= TASK GOAL =
Report each line of the entries below that has the word "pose" in it.

= DATA SUPPLIED =

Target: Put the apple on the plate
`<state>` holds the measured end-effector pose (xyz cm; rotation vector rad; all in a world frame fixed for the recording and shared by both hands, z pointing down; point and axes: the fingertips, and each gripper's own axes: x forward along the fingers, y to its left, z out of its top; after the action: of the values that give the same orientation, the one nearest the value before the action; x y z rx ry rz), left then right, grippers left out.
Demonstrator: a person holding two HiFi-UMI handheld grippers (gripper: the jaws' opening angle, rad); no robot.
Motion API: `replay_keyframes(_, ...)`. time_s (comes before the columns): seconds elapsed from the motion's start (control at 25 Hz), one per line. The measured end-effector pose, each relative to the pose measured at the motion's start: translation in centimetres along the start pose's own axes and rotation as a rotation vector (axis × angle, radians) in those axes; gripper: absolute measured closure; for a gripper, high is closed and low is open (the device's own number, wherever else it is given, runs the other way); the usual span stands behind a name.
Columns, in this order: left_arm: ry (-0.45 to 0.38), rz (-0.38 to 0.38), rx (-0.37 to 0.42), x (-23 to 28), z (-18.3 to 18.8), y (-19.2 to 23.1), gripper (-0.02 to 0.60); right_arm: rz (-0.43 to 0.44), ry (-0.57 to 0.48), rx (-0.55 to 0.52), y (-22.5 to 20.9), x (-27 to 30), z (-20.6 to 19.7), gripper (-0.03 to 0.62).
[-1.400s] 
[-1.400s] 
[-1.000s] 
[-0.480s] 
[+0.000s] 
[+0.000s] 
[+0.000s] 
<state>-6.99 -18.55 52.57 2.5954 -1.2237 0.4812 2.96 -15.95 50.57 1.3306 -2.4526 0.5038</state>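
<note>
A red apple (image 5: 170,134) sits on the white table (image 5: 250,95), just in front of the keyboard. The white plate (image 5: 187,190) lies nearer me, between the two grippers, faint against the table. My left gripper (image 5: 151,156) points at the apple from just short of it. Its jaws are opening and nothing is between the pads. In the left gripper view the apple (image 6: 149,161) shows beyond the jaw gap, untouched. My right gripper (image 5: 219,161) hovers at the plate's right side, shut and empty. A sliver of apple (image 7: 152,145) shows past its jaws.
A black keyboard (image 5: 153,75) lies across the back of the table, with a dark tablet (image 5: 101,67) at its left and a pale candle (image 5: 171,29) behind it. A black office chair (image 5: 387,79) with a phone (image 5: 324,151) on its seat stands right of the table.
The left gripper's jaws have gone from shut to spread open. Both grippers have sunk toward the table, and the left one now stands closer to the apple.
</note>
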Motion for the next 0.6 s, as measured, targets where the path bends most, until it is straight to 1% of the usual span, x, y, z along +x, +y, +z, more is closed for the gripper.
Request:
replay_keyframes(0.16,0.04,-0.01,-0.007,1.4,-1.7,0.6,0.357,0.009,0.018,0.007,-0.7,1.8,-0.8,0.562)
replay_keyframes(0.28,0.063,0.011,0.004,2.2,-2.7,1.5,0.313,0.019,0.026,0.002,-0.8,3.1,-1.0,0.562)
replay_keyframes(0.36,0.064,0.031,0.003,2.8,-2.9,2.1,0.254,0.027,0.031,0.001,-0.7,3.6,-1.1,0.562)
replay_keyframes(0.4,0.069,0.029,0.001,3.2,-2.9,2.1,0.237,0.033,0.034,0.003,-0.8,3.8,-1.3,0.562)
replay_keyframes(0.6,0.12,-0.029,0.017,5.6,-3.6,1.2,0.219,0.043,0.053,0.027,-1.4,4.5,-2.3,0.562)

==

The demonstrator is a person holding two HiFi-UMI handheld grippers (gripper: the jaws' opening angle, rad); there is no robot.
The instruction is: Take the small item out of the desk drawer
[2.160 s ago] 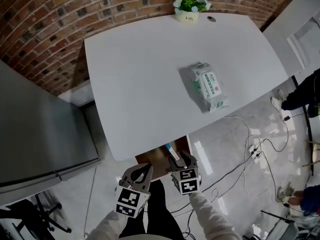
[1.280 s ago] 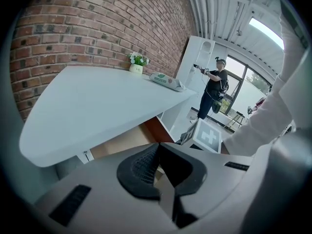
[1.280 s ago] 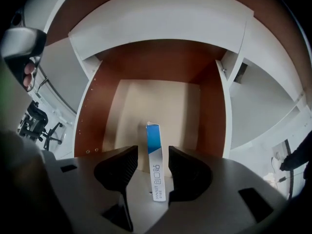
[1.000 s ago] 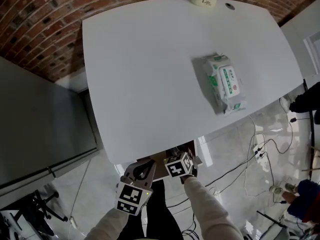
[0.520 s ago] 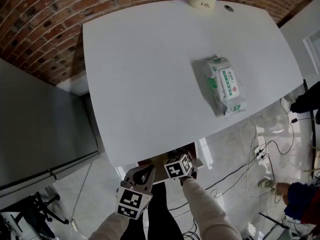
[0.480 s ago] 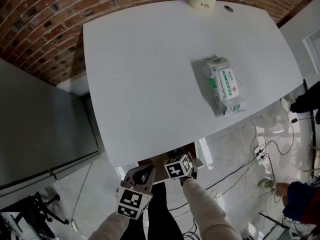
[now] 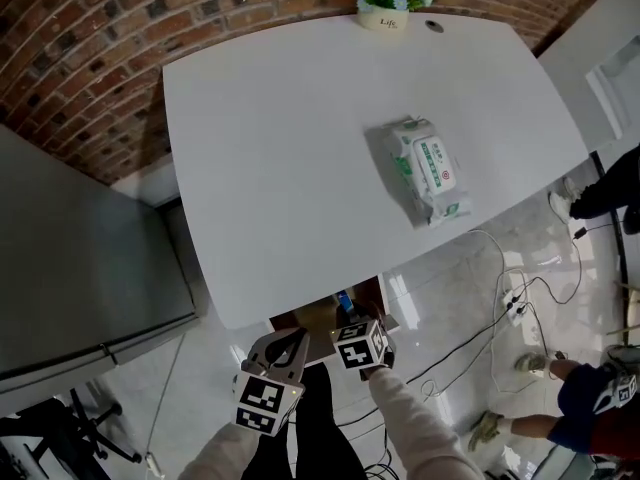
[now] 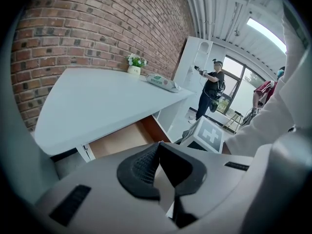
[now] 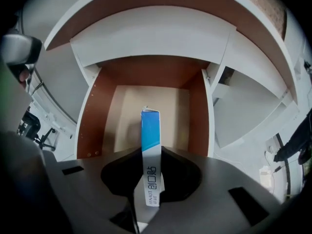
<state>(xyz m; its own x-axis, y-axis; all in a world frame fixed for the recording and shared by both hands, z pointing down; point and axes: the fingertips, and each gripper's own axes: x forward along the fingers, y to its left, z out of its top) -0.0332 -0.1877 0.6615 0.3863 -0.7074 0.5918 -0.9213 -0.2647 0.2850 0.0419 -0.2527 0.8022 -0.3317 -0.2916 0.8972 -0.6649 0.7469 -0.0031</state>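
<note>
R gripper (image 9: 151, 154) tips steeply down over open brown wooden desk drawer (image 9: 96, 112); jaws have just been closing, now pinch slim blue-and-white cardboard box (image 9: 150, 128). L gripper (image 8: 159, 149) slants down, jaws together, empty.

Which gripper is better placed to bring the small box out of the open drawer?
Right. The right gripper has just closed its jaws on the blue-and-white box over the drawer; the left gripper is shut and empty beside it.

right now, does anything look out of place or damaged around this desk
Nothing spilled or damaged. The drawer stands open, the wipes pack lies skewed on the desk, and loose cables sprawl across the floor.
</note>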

= ANSWER BELOW =
`<state>` holds the measured end-effector pose (xyz cm; rotation vector rad; all in a world frame fixed for the recording and shared by both hands, z pointing down; point and axes: the fingertips, and each gripper's own axes: x forward along the fingers, y to its left, z out of its top; after the action: of the values that give the same orientation, the one nearest the value before the action; x y z rx ry rz), left then right, grippers left out.
Motion API: `replay_keyframes(_, ...)`. time_s (comes before the columns): seconds elapsed from the motion's start (control at 25 Hz), one per line. The measured end-effector pose, each relative to the pose measured at the motion's start: translation in centimetres along the start pose's own axes and rotation as a rotation vector (axis × angle, radians) in those axes; gripper: absolute measured closure; for a gripper, high is closed and low is open (the device's own number, wherever else it is given, runs the other way); the usual span stands behind a name.

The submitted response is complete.